Computing is not part of the latest statutory framework for the Early Years Foundation Stage. However, use of technology can enhance provision towards the Early Learning Goals. This may include technology items in role play areas, remote controlled toys and “unplugged” computational thinking lessons linked to wider topic areas. As such, we are improving provision with remote control toys, metal detectors and phones to support children’s wider learning in the EYFS. Staff in the Early Years also have access to Barefoot’s EYFS computational thinking lessons and will be planning these into provision from September 2022.
Key Stage 1
Children in Key Stage 1 all have a designated digital day. On these days, work in most subject areas is completed on computers. This could be via TTRockstars, Purple Mash or LBQ (Leaning By Questions) for maths and English.
Key Stage 2
All children in Key Stage 2 have a designated digital day. All children use Google Classroom to access work. Key stage 2 follows the Teach Computing curriculum, with additional resources from Purple Mash and Barefoot Computing.
For E- Safety, we base our learning on Project Evolve from SWGfL which uses the objectives from Education for a Connected World. We supplement this with lessons and activities from Google’s “Be Internet Legends”. We take part in Safer Internet Day annually. The Computing Lead also delivers termly parent workshops on current E safety concerns.
In computing, children’s work is reviewed and assessed by the teacher using assessment rubrics from Teach Computing, and children’s knowledge will be assessed using self-marking assessments in Google Forms.
Our children enjoy and value Computing and know why they are doing things, not just how.

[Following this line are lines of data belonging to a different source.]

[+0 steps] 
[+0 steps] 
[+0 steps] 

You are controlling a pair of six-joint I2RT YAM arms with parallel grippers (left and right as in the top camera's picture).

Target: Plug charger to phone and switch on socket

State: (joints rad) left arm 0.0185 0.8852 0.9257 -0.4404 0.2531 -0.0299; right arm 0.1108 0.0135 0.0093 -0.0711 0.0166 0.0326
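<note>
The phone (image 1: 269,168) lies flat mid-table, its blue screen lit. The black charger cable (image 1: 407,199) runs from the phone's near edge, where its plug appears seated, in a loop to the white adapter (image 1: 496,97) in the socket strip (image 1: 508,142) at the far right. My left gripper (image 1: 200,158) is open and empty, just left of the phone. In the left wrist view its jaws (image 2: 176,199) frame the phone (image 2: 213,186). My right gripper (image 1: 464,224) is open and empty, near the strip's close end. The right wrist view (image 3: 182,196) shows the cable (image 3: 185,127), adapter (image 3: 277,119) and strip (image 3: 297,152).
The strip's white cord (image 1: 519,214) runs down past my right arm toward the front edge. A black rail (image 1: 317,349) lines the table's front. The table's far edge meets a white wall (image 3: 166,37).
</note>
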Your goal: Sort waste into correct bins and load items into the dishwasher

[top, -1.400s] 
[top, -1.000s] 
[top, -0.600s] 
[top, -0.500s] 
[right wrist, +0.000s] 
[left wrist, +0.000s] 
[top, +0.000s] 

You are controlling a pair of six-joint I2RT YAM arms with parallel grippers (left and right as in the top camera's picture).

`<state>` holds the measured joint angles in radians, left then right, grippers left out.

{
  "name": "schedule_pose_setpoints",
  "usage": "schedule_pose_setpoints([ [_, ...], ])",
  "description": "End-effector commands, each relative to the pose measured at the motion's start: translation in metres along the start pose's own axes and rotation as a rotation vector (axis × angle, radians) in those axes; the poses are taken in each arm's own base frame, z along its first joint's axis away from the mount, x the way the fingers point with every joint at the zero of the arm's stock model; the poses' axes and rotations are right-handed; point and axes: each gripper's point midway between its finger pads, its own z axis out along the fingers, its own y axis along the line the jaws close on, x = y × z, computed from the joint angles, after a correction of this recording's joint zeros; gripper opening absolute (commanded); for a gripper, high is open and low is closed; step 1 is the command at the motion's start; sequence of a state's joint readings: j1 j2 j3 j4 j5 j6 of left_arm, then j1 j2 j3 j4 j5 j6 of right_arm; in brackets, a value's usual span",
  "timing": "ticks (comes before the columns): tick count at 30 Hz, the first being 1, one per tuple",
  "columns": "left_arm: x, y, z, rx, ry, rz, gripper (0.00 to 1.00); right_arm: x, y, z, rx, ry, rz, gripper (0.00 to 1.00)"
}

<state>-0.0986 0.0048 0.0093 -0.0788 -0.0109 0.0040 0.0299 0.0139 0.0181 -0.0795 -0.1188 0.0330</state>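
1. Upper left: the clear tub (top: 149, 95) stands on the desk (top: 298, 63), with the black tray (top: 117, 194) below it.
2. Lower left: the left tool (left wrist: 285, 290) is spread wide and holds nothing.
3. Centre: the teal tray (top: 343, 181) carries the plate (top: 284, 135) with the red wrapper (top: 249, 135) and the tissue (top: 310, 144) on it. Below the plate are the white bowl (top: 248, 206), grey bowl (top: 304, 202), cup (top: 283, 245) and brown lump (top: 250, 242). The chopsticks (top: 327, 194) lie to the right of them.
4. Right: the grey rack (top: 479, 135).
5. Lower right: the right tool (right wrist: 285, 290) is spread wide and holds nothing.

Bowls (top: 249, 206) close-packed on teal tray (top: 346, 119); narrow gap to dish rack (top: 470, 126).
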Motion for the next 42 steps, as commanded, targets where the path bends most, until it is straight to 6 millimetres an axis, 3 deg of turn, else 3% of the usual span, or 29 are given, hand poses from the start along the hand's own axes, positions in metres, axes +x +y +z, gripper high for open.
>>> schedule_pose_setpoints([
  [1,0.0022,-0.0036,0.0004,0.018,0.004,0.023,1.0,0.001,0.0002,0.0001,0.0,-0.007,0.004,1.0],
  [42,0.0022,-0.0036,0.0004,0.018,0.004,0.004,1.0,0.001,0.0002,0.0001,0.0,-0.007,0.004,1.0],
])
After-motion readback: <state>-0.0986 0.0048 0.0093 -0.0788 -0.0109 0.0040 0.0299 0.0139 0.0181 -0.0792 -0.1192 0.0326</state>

Children will understand and appreciate the value of Computing in the context of their personal wellbeing and the technological, creative and cultural industries and their many career opportunities.
Progress in Computing is demonstrated through regularly reviewing and scrutinising children’s work and through:
- Looking at pupil’s work, especially over time as they gain skills and knowledge
- Observing how children work in lessons
- Talking to children about what they have learnt.
The Computing curriculum will contribute to children’s personal development in creativity, independence, judgement and self-reflection. This would be seen in them being able to talk confidently about their work, and sharing their work with others. Progress will be shown through outcomes and through the important record of the process leading to them.
Recent pupil voice regarding computing was recorded via the IRIS system.
Some strengths mentioned:
- E Safety – all children could confidently talk about things they could do to be safe online
- Use of computers to enhance learning in other subjects (Learning by Questions)
Areas for development:
- The three strands of the computing curriculum. Are children clear on whether the skills and knowledge they are learning are Information Technology (IT), Digital Literacy (DL) and Computer Science (CS)
- Coding and networking lessons. As it is very new for lots of the children in school, it seems like there is some difficulty in making these concepts “stick”. The computing lead is looking at the computing cycle and recommending where teachers should perhaps review prior units with the class before moving forward, to activate prior knowledge or to fill gaps created by the Covid 19 pandemic.